+\subsection{a MPI-CUDA approach}
+
+Our parallel implementation of EA to find root of polynomials using a
+CUDA-MPI approach follows a similar computing approach to the one used
+in CUDA-OpenMP. Each process is responsible to compute its own part of
+roots using all the roots computed by other processors at the previous
+iteration. The difference between both approaches lies in the way
+processes communicate and exchange data. With MPI processors need to
+send and receive data explicitely. So in
+Algorithm~\ref{alg2-cuda-mpi}, after the initialization all the
+processors have the same $Z$ vector. Then they need to compute the
+parameters used by the $MPI\_AlltoAll$ routines (line 4). In practise,
+each processor needs to compute its offset and its local size. Then
+processors need to allocate memory on their GPU (line 5). At the
+beginning of each iteration, a processor starts by transfering the
+whole vector Z from the CPU to the GPU (line 7).

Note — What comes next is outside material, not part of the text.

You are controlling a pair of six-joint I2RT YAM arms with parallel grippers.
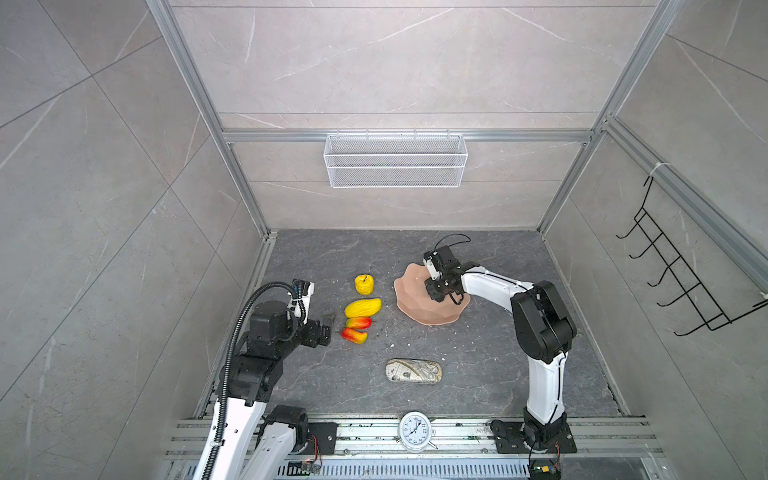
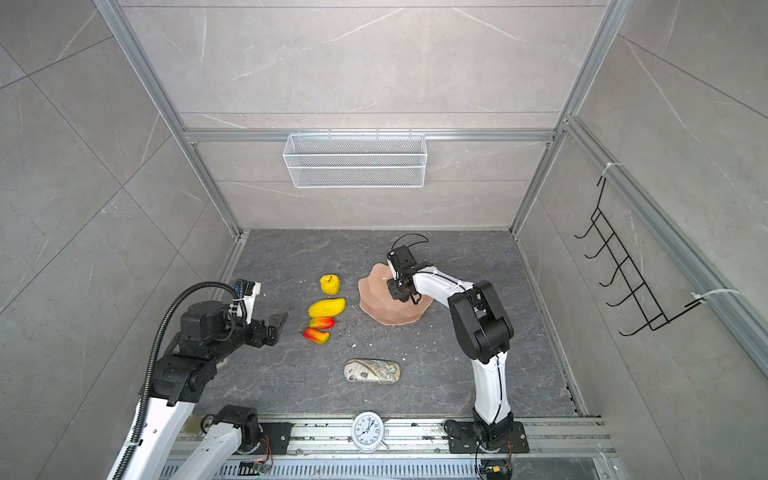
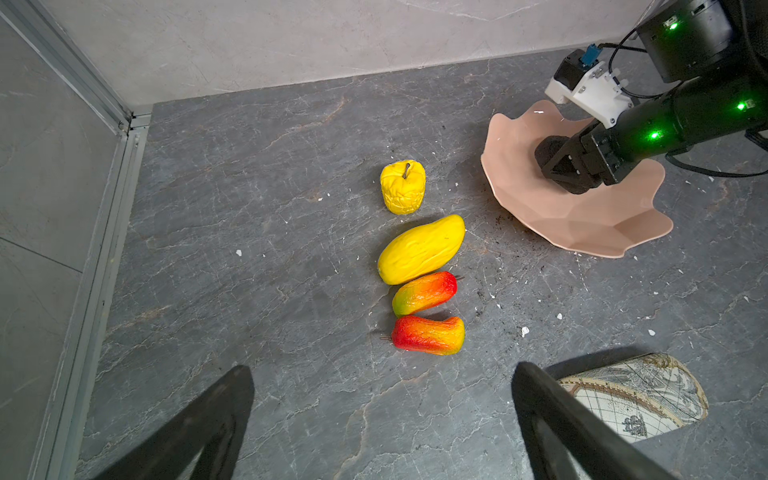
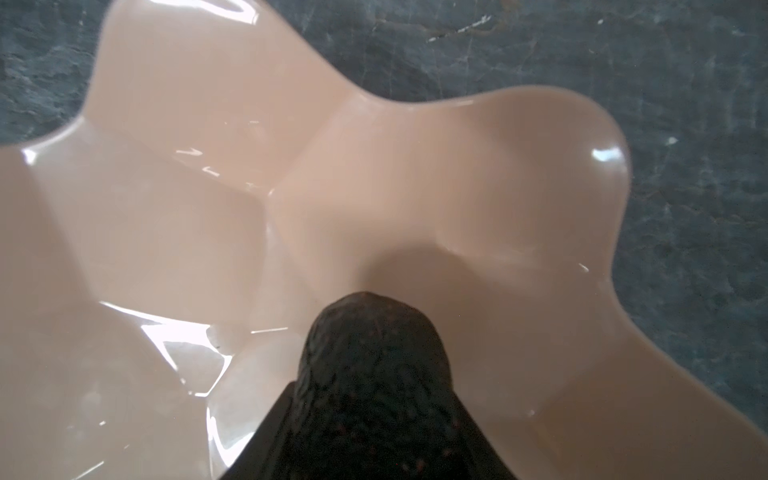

Then only the local
+part of $Z^{prev}$ is saved (line 8). After that, a processor is able
+to compute its own roots (line 9). Next, the local error can be
+computed (ligne 10) and the global error (line 11). Then the local
+roots are transfered from the GPU memory to the CPU memory (line 12)
+before being exchanged between all processors (linge 13) in order to
+give to all processors the last version of the roots. If the
+convergence is not statisfied, an new iteration is executed.